Qui donc cependant, dans l'impasse ténébreuse où les docteurs en vogue avaient amené les plus fermes esprits, retrouverait la clef de la science ! Mais la Sagesse gardait en ses trésors, dit
l'Esprit-Saint, les formules des mœurs. De même qu'en d'autres temps à chaque dogme attaqué elle avait suscité des vengeurs nouveaux : en face d'une hérésie qui, malgré les
prétentions spéculatives de ses débuts, n'eut véritablement que là de portée durable, elle produisit Alphonse de Liguori comme le redresseur de la loi faussée et le Docteur par
excellence de la morale chrétienne. Egalement éloigné d'un rigorisme fatal et d'une pernicieuse indulgence, il sut rendre aux justices du Seigneur, pour parler comme le Psaume, leur droiture en
même temps que leur don de réjouir les cœurs, à ses commandements leur lumineuse clarté qui les fait se justifier par eux-mêmes, à ses oracles la pureté
qui attire les âmes et conduit fidèlement les petits et les simples des commencements de la Sagesse à ses sommets.
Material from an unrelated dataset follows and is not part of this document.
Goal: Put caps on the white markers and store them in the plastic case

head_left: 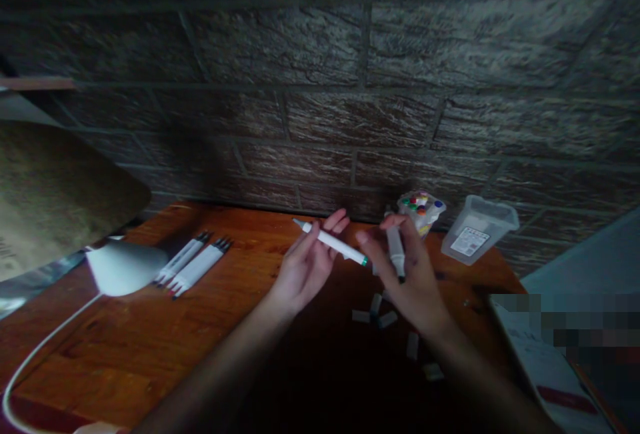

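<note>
My left hand grips a white marker between thumb and fingers. The marker's grey, uncapped-looking tip points left, and its green end points toward my right hand. My right hand, with its fingers curled, holds a pale marker-like piece with a dark end against the palm; dim light blurs its detail. Below my hands several small pale pieces, like marker caps, lie scattered on the wooden table.
Behind my right hand stands a clear cup of colourful-ended markers; beside it is a clear plastic container with a label. White markers lie in a row at left, near a lamp's white base. A brick-patterned wall rises behind the table.
</note>
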`<state>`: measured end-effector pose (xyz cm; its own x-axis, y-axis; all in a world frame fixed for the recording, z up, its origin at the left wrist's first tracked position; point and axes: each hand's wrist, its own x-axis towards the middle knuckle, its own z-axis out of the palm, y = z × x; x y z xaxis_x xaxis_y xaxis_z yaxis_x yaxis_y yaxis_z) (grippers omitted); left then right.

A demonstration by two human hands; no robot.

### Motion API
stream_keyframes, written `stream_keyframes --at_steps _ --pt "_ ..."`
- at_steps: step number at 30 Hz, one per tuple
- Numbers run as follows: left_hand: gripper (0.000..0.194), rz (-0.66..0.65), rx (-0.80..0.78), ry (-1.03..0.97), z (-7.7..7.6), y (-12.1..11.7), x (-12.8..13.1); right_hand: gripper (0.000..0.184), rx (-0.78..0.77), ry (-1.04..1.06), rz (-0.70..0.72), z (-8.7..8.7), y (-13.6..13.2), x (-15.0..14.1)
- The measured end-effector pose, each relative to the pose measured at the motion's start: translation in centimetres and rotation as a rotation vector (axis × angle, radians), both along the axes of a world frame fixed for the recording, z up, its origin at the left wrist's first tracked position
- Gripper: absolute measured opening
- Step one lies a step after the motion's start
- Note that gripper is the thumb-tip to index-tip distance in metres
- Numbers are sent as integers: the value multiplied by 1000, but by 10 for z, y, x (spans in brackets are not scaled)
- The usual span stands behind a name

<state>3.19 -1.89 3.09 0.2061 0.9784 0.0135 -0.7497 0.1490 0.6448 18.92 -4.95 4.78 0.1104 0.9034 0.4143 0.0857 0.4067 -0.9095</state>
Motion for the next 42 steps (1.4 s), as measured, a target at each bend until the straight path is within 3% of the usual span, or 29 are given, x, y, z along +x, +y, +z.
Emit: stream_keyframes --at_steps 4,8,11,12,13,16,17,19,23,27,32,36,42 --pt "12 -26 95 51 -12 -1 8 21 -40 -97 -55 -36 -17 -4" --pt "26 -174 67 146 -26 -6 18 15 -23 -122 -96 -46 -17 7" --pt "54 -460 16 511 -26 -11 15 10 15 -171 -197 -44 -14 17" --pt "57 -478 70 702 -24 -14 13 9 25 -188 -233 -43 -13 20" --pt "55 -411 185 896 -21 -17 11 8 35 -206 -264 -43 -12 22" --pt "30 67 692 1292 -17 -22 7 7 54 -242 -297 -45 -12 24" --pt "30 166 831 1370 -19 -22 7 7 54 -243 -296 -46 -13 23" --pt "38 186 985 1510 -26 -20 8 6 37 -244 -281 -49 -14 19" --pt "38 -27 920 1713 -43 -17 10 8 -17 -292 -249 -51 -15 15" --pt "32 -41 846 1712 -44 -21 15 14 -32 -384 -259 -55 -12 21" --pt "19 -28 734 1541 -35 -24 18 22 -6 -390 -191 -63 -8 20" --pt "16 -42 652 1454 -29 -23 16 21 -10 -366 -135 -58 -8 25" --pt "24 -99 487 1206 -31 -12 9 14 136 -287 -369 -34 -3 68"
Ce ne fut point en effet seulement sur le terrain de la casuistique que saint Alphonse parvint, dans sa Théologie morale , à conjurer le virus qui menaçait d'infecter toute vie chrétienne. Tandis
que, par ailleurs, sa plume vaillante ne laissait sans réponse aucune des attaques du temps contre la vérité révélée, ses œuvres ascétiques et mystiques ramenaient la piété aux sources
traditionnelles de la fréquentation des Sacrements, de l'amour du Seigneur et de sa divine Mère.
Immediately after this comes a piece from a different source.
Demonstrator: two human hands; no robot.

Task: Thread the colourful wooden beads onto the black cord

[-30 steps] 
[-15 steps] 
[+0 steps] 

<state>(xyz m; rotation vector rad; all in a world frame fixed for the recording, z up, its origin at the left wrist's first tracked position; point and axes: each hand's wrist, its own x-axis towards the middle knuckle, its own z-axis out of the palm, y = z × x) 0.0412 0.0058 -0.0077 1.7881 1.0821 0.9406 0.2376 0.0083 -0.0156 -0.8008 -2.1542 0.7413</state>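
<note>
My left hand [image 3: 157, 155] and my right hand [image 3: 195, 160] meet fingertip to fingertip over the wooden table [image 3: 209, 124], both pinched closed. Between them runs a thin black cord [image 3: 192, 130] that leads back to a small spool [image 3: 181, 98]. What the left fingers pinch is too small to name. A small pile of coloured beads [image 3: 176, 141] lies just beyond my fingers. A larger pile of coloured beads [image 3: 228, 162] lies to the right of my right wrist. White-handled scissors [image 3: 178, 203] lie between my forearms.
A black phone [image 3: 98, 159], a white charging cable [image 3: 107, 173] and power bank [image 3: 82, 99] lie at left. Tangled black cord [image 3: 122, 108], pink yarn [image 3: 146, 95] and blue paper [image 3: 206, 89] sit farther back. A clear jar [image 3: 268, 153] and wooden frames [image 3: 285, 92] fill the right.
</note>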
La Sacrée Congrégation des Rites, qui dut examiner au nom du Saint-Siège les œuvres de notre
Saint, et déclara n'y rien trouver qui fût digne de censure, a rangé sous quarante titres différents ses innombrables écrits. Alphonse pourtant ne s'était résolu que bien tard à communiquer au
public, par la voie de la presse, les lumières dont son âme était inondée ; son premier ouvrage, qui fut le livre d'or des Visites au Saint Sacrement et à la sainte Vierge, ne parut que vers la
cinquantième année de l'auteur. Or, si Dieu prolongea il est vrai son existence au delà des limites ordinaires, il ne lui épargna ni la double charge de l'épiscopat et du gouvernement de la
congrégation qu'il avait fondée, ni les plus pénibles infirmités, ni les souffrances morales plus douloureuses encore.